The plaintiffs in the case being heard Thursday are challenging the suspension of the United States Refugee Admissions Program (USRAP) and "blocking Muslim refugees from reaching the safety of this country," according to the complaint. IRAP is challenging the suspension while agencies purport to continue reviewing the program.
If these restrictions were in place at the time, Layla and her family's resettlement to the U.S. would have been extensively delayed, Blume says.
IRAP is fighting the ban, in part, because the restrictions roll back a robust U.S. resettlement program. President Trump dropped the resettlement quota from 110,000 refugees (the number the Obama administration set at the end of 2016) to 45,000 — the lowest it's been in decades.
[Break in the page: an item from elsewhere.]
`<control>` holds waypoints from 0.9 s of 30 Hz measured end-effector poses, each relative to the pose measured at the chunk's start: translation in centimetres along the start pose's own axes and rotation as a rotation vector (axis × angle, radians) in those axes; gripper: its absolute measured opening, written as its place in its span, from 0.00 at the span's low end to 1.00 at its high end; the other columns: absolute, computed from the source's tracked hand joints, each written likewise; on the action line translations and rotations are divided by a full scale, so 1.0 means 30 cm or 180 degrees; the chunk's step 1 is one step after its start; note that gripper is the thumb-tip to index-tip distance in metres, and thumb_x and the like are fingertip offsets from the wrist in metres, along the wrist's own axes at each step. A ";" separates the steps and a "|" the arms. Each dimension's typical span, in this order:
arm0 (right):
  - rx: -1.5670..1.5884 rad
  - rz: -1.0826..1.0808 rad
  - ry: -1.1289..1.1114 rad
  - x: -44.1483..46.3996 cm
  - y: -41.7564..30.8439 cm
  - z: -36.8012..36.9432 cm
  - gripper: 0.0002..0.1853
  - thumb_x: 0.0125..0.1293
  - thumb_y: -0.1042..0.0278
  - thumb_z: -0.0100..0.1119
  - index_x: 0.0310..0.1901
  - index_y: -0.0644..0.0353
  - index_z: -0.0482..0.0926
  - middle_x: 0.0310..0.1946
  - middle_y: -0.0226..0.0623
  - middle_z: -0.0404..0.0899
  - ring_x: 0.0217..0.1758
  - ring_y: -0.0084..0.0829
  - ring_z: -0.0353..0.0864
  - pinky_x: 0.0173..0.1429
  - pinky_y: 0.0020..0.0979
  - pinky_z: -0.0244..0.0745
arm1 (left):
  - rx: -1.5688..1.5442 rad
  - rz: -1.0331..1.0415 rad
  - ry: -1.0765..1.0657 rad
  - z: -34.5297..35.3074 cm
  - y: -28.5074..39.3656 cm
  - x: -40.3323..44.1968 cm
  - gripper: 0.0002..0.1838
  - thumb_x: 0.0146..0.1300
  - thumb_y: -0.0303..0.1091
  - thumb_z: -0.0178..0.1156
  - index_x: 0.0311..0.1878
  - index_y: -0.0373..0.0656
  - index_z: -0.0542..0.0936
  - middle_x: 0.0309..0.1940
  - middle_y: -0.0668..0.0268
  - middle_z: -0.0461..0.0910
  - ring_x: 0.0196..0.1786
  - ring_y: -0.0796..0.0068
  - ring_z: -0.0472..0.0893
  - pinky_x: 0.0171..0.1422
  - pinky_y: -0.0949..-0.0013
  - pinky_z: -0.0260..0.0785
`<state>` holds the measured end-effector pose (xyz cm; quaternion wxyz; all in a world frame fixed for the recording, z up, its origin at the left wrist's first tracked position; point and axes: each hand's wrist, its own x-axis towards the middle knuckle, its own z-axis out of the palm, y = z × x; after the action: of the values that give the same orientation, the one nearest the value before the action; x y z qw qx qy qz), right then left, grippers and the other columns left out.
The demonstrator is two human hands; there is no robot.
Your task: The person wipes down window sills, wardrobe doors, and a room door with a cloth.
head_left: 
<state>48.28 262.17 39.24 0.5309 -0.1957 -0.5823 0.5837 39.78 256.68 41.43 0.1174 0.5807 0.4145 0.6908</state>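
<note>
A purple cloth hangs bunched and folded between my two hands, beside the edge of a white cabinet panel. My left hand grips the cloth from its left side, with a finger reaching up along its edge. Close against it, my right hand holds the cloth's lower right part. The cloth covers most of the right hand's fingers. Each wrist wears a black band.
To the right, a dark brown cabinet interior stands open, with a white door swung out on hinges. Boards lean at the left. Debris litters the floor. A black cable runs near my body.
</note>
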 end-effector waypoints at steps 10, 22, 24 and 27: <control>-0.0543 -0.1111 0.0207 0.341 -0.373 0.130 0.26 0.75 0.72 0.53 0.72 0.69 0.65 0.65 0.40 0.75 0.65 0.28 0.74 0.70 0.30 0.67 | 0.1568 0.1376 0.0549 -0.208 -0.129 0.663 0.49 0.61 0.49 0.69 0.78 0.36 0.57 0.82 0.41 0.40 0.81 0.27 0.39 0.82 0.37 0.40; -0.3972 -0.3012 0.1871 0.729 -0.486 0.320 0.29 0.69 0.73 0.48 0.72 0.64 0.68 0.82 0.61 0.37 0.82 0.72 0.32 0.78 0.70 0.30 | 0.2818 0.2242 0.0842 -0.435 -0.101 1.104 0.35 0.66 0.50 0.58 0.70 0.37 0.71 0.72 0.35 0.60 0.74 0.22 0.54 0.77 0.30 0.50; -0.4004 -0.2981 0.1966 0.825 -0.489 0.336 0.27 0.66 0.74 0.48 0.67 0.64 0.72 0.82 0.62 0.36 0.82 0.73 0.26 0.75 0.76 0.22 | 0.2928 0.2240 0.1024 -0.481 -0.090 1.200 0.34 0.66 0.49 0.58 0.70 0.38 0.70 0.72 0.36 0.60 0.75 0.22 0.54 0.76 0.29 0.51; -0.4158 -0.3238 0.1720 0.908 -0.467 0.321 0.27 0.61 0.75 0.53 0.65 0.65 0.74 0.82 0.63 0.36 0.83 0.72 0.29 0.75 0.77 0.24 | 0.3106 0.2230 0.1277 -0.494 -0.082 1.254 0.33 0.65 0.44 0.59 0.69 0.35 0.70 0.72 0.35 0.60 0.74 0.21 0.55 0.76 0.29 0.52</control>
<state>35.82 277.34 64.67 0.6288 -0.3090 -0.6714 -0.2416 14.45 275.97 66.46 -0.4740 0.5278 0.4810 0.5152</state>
"The U.S. has always been a model in refugee resettlement — kind of a humanitarian leader in the amount of refugees we have resettled," Blume says. "Beyond that, we feel that these newly implemented refugee restrictions will make it even more difficult to resettle that number."
Not all hope is lost. In addition to the multiple legal battles against the ban, Blume and IRAP hope the video and Layla's story will encourage viewers to share their voices, and speak out against discrimination of refugees and Muslims in the U.S. and abroad.
You can donate to impactful organizations, sign up for alerts and information on more tangible ways to take action, and call your representatives to voice your concerns about policies directly affecting the resettlement program.
"Beyond Layla's story, it's important to understand the hardships that these folks go through," Blume says.
UPDATE: Dec. 20, 2017, 12:12 p.m. ET: This post has been updated to clarify information on the hearing of oral arguments on Dec. 21.